The taxi drivers will gather from 9am at the Old Putco Depot in Marabastad, and move at 11.30am to the Department of Transport at the corner Struben and Bosman streets to hand over the first memorandum, scheduled for 12pm. File picture: Willem Law
Pretoria - Taxi commuters in Pretoria will have to scramble for alternative transport on Wednesday as a result of a huge protest by drivers.

Members of the National Taxi Association has announced plans to take over Pretoria, blocking Madiba Street, Nelson Mandela Drive, Johannes Ramokhoase Street, Nana Sita, Francis Baard and Boom streets as they march to the Transport Department and Union Buildings.

It accused Transport Minister Joe Maswanganyi of arrogance and refusing to engage with the industry. This comes after the postponement last week of a protest by taxi drivers to allow for negotiations to continue.

The drivers will gather from 9am at the Old Putco Depot in Marabastad, and move at 11.30am to the Department of Transport at the corner Struben and Bosman streets to hand over the first memorandum, scheduled for 12pm.

They will proceed along that road and turn right into Nelson Mandela Street, turn left into Madiba Street until they reached the Union Buildings to hand over the second memorandum at 1pm.

Read: LISTEN: Tshwane braces for huge taxi strike

They are expected to move back to Old Putco depot at 2.30pm.

“Metro police officers will monitor the march and all affected streets,” said Tshwane Metro Police Department spokesperson, Senior Superintendent Isaac Mahamba.

Both local and long distance commuters will be affected by the strike, and hardest hit will be the matriculants who are writing their final exams. They are scheduled to write their English Paper 2 on Wednesday.

Last Monday, the Gauteng Department of Education granted matriculants impunity after they were affected by the #BlackMonday protests, when farmers blocked all major highways in protest of farm assaults and murders.

Exams were delayed by an hour to allow those affected by the protests to sit for their papers.

MEC of Education Panyaza Lesufi on Monday urged parents to take precautions and prioritise their children’s safety. He said the department would invoke the necessary prescripts for all those who might not make it to the exam.

He said chief invigilators would also use their discretion to accommodate pupils who needed to write at alternative centres.

“It is concerning and unfortunate that such activities continue to be organised during this critical period of examinations in the education environment, actually such activities subvert the country,” said Lesufi.

His spokesperson Steve Mabona said a contingency plan was in place should matriculants be affected by the strike. He said in the event that they were late, all the chief investigators would know how to manage their examination.

“Those who do not make it will be managed administratively,” he said.

The taxi drivers are protesting against the issuing of enforcement tickets that blocked their Professional Driving Permit driver’s licences and motor discs.

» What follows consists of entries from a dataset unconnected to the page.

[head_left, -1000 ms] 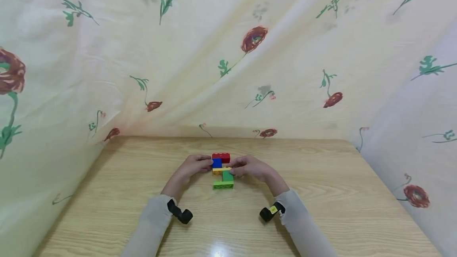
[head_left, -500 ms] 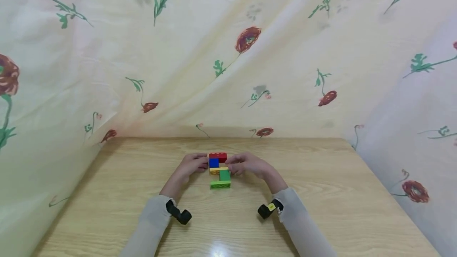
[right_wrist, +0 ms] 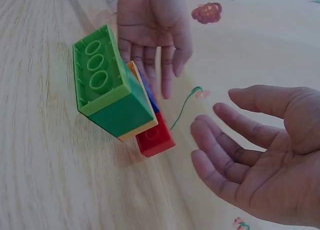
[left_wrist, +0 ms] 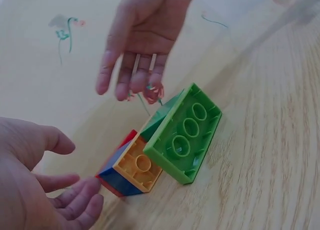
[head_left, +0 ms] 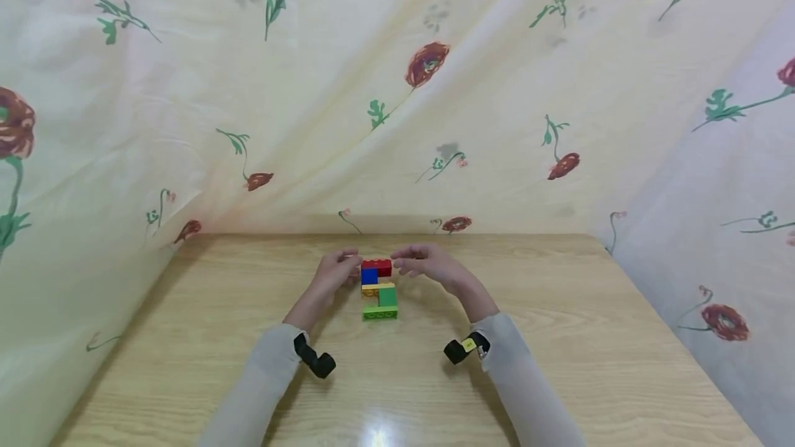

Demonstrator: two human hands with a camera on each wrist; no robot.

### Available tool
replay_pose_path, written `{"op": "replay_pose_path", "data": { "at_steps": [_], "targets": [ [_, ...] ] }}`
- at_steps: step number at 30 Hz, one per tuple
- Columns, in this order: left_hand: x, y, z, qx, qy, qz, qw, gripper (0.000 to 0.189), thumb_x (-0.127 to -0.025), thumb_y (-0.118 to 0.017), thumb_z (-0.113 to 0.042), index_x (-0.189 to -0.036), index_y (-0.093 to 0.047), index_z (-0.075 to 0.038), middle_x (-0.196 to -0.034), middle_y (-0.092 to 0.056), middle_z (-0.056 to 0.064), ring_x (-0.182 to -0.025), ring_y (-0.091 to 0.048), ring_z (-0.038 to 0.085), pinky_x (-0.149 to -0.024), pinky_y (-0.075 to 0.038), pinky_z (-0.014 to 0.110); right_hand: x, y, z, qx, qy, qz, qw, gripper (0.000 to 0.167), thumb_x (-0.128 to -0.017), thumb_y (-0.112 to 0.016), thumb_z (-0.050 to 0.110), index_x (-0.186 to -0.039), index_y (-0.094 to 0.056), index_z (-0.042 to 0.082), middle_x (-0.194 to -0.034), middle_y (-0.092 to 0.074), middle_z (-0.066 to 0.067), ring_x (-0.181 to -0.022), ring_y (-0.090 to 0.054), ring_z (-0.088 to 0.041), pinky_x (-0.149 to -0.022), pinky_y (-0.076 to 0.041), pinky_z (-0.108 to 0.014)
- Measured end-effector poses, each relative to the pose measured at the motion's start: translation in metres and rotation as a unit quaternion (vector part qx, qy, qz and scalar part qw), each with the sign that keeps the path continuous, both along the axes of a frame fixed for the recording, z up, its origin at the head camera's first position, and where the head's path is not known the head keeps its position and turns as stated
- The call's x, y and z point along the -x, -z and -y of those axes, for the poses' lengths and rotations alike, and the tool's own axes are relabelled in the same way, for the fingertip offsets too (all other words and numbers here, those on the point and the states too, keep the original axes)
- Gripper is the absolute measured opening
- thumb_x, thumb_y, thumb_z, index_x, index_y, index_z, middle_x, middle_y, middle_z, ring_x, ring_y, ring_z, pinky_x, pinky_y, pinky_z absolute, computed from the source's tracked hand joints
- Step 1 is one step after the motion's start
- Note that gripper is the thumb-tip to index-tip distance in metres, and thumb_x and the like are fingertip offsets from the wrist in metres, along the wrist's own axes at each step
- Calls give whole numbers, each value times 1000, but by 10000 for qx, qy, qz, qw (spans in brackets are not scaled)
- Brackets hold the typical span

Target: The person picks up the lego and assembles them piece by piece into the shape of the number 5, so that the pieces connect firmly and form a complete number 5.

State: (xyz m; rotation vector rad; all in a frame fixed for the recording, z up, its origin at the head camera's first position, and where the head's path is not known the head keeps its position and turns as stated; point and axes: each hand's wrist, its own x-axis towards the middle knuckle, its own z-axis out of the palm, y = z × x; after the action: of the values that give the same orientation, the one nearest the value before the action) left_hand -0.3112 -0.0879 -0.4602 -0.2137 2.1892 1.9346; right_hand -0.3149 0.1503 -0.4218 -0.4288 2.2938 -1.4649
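Toy building bricks joined in a stepped S shape lie on their side on the table. From far to near in the head view come a red brick [head_left: 384, 270], a blue brick [head_left: 369, 276], an orange brick [head_left: 370, 291], a dark green brick [head_left: 388, 296] and a light green brick [head_left: 380, 313]. My left hand [head_left: 331, 276] is relaxed beside the red and blue end; in the left wrist view its fingertips look very close to it, contact unclear. On the other side, my right hand [head_left: 435, 266] holds nothing, its loosely bent fingers apart from the bricks.
The wooden table [head_left: 528, 364] stretches around the bricks on all sides. Behind it and at both sides hangs a pale cloth [head_left: 323, 88] with a flower print. Black cameras [head_left: 321, 364] are strapped to both wrists.
My left hand has let go of the blue brick, and my right hand has come off the orange and green bricks. Both hands have moved a little farther back; the bricks appear to stay put.
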Motion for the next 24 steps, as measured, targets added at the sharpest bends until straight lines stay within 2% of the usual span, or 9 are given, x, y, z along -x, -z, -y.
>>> {"op": "replay_pose_path", "data": {
  "at_steps": [3, 6, 9, 11, 15, 17, 21, 24],
  "targets": [
    [1, -3, -1, 162, 28, -324, 9993, 48, -102, -59, -22, -146, -53, -5, -128, -61, 17, -115, -62, 32, -97, -54, 43, 1, -2, 3, 14, 30, -261, 9997, 35, -105, -57, 19, -134, -62, 1, -131, -64, -27, -110, -66, -32, -102, -49, -57],
    [0, -7, -1, 524, 86, -805, 9953, 47, -101, -60, -21, -144, -55, -5, -128, -62, 16, -115, -61, 32, -95, -54, 43, 0, -5, 6, -45, 104, -683, 9976, 34, -104, -57, 17, -132, -63, -2, -125, -66, -28, -107, -66, -36, -98, -50, -58],
    [-1, -13, 0, 920, 180, -1393, 9858, 45, -99, -62, -20, -141, -58, -4, -124, -64, 15, -115, -60, 31, -94, -54, 41, 0, -8, 7, -124, 260, -1132, 9932, 31, -104, -57, 16, -128, -64, -2, -118, -68, -25, -106, -64, -42, -96, -51, -59],
    [-2, -16, 2, 1184, 277, -1795, 9762, 44, -99, -63, -21, -139, -59, -3, -124, -64, 15, -117, -59, 31, -96, -53, 42, 0, -10, 7, -273, 371, -1502, 9876, 30, -104, -57, 15, -127, -65, -3, -115, -69, -24, -105, -64, -41, -91, -54, -52],
    [-2, -18, 5, 1689, 526, -2398, 9546, 44, -100, -64, -22, -138, -60, -2, -131, -62, 17, -126, -56, 34, -106, -48, 49, 1, -12, 6, -550, 605, -2007, 9762, 31, -103, -59, 16, -128, -65, -1, -113, -71, -21, -104, -66, -35, -85, -56, -40],
    [-2, -18, 6, 1989, 638, -2590, 9430, 44, -100, -64, -23, -138, -60, -2, -136, -61, 18, -130, -54, 36, -110, -45, 52, 2, -11, 5, -649, 701, -2100, 9730, 34, -103, -60, 17, -132, -63, 0, -116, -70, -21, -108, -66, -35, -88, -56, -43],
    [-1, -13, 9, 2717, 832, -3010, 9103, 45, -101, -63, -29, -139, -60, -4, -142, -59, 18, -136, -51, 38, -113, -41, 56, 3, -5, 2, -910, 723, -2334, 9654, 46, -102, -62, 24, -143, -56, 3, -134, -64, -21, -124, -60, -39, -102, -50, -56],
    [-1, -9, 10, 3276, 1019, -3318, 8787, 51, -102, -62, -35, -142, -57, -5, -146, -57, 19, -139, -48, 40, -115, -38, 59, 5, 2, -1, -1258, 661, -2534, 9569, 55, -102, -63, 30, -149, -50, 6, -149, -55, -18, -138, -51, -39, -112, -41, -59]
  ]
}}
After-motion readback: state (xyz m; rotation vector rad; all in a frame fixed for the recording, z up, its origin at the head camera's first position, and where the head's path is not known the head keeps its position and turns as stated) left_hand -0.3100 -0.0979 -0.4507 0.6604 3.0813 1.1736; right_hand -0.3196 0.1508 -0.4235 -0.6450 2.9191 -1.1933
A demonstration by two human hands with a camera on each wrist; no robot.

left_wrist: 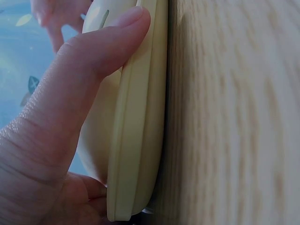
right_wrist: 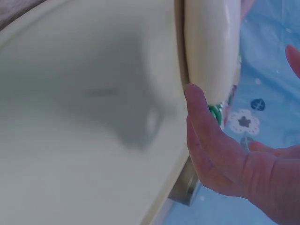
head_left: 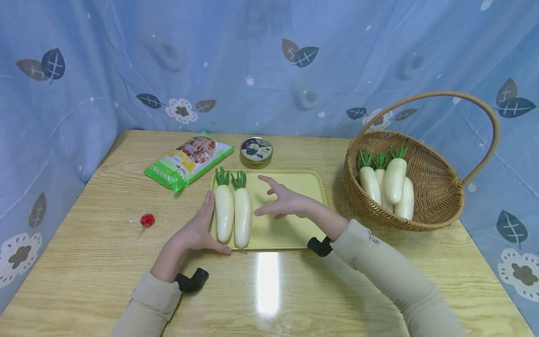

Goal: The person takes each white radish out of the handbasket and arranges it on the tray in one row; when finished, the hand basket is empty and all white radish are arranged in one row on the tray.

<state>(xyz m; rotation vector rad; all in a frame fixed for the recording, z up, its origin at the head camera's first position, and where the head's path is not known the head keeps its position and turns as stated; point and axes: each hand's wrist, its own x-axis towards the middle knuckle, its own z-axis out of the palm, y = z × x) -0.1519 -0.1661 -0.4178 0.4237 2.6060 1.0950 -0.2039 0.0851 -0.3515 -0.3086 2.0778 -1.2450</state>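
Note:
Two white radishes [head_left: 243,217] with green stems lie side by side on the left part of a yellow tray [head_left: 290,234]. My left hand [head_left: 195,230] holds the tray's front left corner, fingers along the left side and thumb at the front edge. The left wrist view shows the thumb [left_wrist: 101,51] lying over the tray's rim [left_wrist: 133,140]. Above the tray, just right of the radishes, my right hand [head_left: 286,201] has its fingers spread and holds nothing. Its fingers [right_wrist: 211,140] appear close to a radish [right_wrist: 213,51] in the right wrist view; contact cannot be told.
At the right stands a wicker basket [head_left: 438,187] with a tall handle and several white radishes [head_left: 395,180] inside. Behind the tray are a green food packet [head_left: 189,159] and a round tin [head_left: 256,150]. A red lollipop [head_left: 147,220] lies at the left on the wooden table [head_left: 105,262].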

They claim they cannot renew their driver’s licence and motor discs because of Administrative Adjudication of Road Traffic Offences fines. They said the issuing of the enforcement tickets hindered their daily operations and progress in the taxi industry.

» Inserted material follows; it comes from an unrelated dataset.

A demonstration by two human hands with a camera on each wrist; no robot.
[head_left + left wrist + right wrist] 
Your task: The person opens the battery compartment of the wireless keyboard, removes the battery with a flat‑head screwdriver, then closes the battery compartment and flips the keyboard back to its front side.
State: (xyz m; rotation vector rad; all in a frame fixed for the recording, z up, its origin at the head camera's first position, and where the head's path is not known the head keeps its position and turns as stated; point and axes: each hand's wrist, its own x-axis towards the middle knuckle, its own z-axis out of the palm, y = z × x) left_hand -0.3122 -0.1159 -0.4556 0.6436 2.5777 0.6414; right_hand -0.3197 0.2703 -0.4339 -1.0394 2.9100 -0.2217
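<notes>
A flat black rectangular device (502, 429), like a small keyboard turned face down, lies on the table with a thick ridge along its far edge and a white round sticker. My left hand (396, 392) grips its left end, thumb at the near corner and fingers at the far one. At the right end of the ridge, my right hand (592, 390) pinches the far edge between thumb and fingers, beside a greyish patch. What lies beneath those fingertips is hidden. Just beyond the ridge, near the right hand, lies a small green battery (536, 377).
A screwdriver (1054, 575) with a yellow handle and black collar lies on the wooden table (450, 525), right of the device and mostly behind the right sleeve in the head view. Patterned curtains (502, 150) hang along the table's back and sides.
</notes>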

Drivers have said they could not even obtain their professional driving permit because of the enforcement tickets.

In addition, they wanted an increase in the amount they got paid when they handed old taxis over as part of the recapitalisation plan as well as permission to use the bus rapid transit lanes.

The protest follows one in August, where taxi drivers brought the city to a standstill.

They drove into town at a snail’s pace, then proceeded to march ahead of a convoy of taxis, carrying golf sticks, garden spades and baseball bats.

They hurled insults at journalist and passers-by who took videos, and in some instances they broke people’s phones and forced them to delete pictures.

At the time, they were marching to Tshwane House to submit a memorandum with the same demands.

The march started early that morning in the city’s townships, where reports of intimidation and violence in Soshanguve, Mamelodi, Mabopane and Ga-Rankuwa were made.

Taxi drivers blocked roads with cars, rocks and burned tyres, keeping law enforcers kept busy.

Thousands of commuters were left stranded. The protest also affected train services in Soshanguve, which were suspended after protesters blocked the railway lines. A bus belonging to Tshwane Bus Service was pelted with stones and damaged.